Cinesiofagia Urbana, primeiro espetáculo integralmente concebido, produzido e interpretado pela companhia MIRAI, formada por Ackson Fender, Angélica Monteiro, Franco Salluzio, Nigel Anderson e Silvia Kamylla, abriu-me um novo universo de admiração e busca, no qual a dança, a fotografia, a poética videográfica e sua fusão com elementos da urbanidade, produziram um território único para sensações e pensares, oportunizando uma sensibilização integral a quem estava presente.
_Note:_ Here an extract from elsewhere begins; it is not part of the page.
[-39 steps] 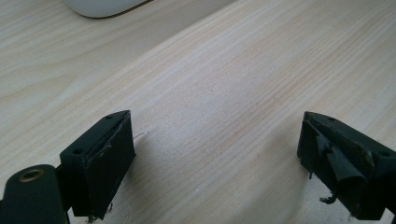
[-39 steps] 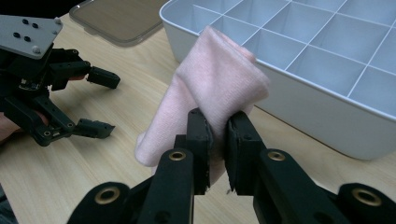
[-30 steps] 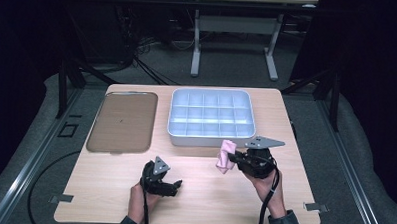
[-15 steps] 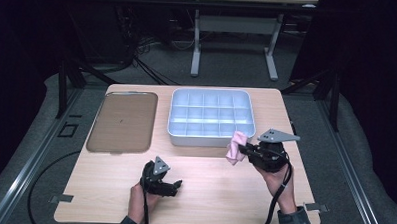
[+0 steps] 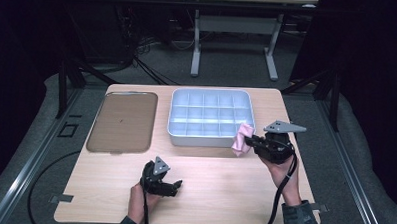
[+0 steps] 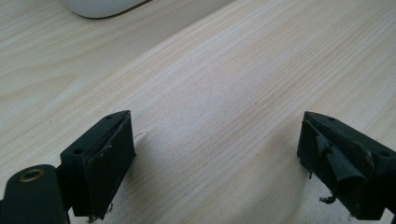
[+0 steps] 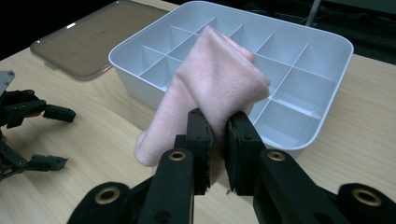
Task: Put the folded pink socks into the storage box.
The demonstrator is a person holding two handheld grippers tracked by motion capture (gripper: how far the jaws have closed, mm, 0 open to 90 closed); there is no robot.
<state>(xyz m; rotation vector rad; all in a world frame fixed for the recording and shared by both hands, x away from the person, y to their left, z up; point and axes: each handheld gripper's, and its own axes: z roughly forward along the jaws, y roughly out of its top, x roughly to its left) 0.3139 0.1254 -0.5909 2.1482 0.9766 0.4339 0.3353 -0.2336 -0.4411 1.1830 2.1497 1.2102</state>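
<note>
Holding the folded pink cloth pinched in our right gripper at the near right corner of the white divided plastic tray, we carry it high over the rim and release above one compartment, while our left gripper rests wide open and empty by the table's near edge.

Brown lid flat on table, left of tray.
</note>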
Mais do que uma performance de palco, o espetáculo foi concebido num momento em que, mundo afora, discute-se os destinos das pulsões juvenis, relembrando Freud e a psicanálise, para quem a busca da realização dos desejos pode gerar uma ansiedade tamanha capaz de embotar nosso mecanismo de simbolização e resgatar energias e volatilidades as mais primitivas, ultimando o contato, nessas condições, com atos de violência, humilhação aos que são considerados mais fracos e toda sorte de barbaridades cometidas em nome da afirmação não mais de ideais, mas sim, de posições destituídas de sentido e tão frágeis do ponto de vista da maturidade psíquica que não encontram outro caminho senão o da violência e da depreciação da condição humana.

Assistir àqueles jovens bailarinos-atores e seus deslumbrantes corpos a resgatar ora inocência, ora o peso de uma realidade que negligencia corpos e segue andando, oferta-nos violência gratuita e ao mesmo tempo instiga o nascimento da beleza em meio aos caos, foi um presente. Uma oportunidade rara de ver um novo destino àquilo que, sem controle, investimento ou opção, pode facilmente descambar para a fúria cega e mortífera.
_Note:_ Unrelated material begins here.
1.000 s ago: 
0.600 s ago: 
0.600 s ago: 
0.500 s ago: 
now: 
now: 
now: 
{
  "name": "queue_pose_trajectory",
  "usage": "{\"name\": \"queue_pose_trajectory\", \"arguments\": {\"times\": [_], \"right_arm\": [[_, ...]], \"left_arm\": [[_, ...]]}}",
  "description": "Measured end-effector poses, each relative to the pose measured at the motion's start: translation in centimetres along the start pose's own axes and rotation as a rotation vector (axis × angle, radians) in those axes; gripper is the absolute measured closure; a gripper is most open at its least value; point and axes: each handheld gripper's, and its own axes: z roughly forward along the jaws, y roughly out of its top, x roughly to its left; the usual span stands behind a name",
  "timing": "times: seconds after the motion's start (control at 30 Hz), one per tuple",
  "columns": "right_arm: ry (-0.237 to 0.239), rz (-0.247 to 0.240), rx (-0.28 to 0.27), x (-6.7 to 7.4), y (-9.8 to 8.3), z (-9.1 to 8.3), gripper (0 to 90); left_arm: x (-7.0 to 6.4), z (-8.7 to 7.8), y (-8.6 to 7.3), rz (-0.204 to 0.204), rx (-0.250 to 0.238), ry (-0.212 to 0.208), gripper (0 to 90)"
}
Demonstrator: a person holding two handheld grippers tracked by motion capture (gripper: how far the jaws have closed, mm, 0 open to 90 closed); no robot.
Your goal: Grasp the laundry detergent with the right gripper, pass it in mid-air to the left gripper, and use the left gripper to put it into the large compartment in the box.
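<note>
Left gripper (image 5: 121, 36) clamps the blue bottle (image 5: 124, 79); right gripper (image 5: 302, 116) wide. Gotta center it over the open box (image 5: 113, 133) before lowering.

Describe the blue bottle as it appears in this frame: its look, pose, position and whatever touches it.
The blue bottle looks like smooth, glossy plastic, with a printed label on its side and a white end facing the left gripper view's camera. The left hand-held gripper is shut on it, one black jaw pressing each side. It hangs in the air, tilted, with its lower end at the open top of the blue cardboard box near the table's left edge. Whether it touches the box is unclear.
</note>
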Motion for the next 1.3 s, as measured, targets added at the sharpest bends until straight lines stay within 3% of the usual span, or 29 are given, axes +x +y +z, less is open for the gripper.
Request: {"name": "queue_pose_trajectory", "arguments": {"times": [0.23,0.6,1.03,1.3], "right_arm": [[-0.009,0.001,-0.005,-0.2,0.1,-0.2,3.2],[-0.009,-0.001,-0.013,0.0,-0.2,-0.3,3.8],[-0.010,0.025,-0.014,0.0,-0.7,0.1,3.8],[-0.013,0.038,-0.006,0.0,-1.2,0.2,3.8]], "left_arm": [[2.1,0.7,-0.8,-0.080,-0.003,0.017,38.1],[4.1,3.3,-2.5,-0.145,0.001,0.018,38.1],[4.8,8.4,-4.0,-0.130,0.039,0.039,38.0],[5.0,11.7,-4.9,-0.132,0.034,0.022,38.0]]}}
Durante todo o espetáculo não me saia da cabeça que aqueles jovens estavam nos ofertando, a todos nós presentes, uma bela canção pela paz, atualizando o libelo de Paulo Cesar Pinheiro no show de 1976, “o importante é que nossa emoção sobreviva”, em cuja apresentação o artista dizia que aquele era um show do tempo em que o coração valia muito mais. Cinsiofagia Urbana é isso, coração pulsando entre vídeos e sons diversos, uma esgrima muitíssimo bem coreografada entre o melhor de nós e as contradições da modernidade.
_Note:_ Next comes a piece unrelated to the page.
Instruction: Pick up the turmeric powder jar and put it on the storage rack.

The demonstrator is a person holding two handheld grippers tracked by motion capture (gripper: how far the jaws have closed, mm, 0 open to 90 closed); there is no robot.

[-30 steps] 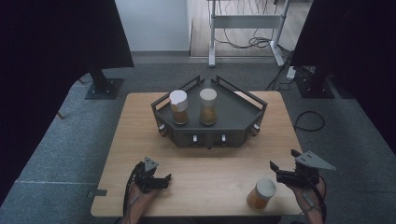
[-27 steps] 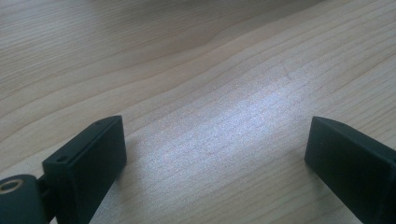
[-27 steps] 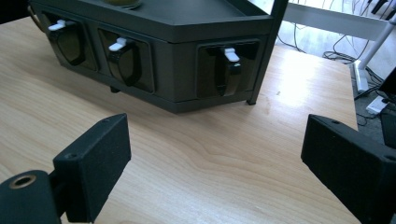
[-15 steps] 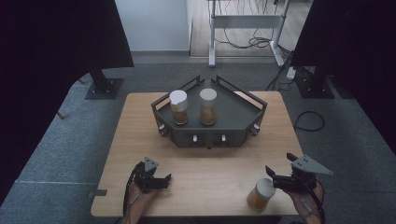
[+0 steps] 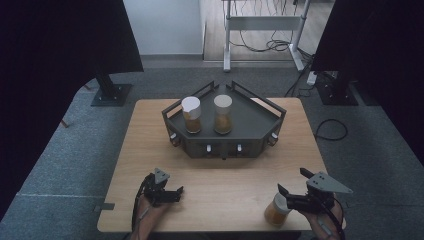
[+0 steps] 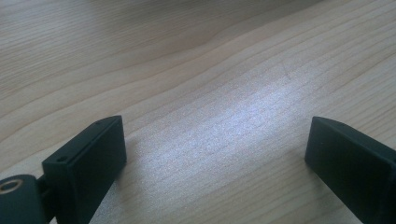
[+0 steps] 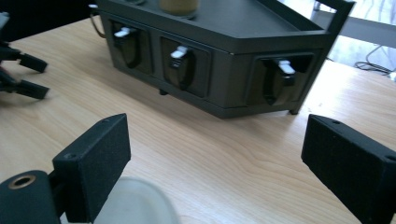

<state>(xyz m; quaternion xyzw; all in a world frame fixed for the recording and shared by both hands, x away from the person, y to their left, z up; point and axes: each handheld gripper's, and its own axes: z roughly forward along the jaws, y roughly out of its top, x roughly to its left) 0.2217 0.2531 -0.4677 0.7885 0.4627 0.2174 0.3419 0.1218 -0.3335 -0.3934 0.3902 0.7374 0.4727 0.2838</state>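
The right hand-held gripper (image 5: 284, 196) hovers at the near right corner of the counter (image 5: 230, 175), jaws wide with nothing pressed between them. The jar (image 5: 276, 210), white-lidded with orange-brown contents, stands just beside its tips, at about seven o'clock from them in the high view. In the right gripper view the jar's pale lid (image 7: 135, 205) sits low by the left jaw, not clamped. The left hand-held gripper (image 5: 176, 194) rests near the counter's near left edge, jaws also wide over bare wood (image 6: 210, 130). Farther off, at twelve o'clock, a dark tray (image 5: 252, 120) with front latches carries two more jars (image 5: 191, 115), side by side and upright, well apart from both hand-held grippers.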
O momento em que eles dançam ao som do Radiohead foi espetacular, seguindo-se daquela maravilhosa performance sobre as bancadas em preto e branco. Neste momento, não pude deixar de notar um pouco mais atentamente o talento de cada um dos integrantes, os quais, apesar da coreografia bem ensaiada, deixavam escapar suas idiossincrasias dando um quê pessoal aos movimentos. A direção geral e de coreografia de Franco Salluzio merece aplausos, além da energia estonteante de Silvia Kamylla em cujo solo realmente me emocionei.

Espero que o espetáculo ganhe a notoriedade que merece e que a companhia MIRAI nos brinde com outras experiências e continue brilhando na noite de Belém. Tenho absoluta convicção que eles têm talento de sobra para alçar voos mais distantes. Se assim pensarem, terão sempre o apoio deste canto, o qual além de saudá-los ficaria honrado em entrar na dança. J.M.N.